TASK PROMPT: Filter this material down to the lines that contain the string "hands", and return those lines.
___ DATASET RECORDS ___
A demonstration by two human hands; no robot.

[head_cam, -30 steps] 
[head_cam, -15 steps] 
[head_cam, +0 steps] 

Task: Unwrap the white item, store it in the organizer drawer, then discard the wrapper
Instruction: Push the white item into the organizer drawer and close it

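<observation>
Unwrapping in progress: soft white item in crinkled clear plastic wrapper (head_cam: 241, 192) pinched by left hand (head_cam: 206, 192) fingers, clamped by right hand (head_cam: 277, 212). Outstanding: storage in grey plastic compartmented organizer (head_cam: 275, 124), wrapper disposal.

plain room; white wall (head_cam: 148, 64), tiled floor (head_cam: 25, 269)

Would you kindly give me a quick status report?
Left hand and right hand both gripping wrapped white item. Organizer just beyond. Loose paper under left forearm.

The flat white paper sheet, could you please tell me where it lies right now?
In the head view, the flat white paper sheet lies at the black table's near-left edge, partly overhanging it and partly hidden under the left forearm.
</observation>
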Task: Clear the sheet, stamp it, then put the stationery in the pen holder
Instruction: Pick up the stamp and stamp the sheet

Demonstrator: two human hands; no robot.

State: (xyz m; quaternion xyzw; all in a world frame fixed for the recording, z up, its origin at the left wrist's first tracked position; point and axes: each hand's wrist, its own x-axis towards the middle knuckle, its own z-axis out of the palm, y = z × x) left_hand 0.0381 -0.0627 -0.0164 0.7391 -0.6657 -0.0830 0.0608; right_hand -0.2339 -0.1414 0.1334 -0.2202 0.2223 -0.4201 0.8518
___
SOLUTION FOR THIS EXERCISE:
A demonstration by two human hands; no robot.
Demonstrator: two human hands; no robot.

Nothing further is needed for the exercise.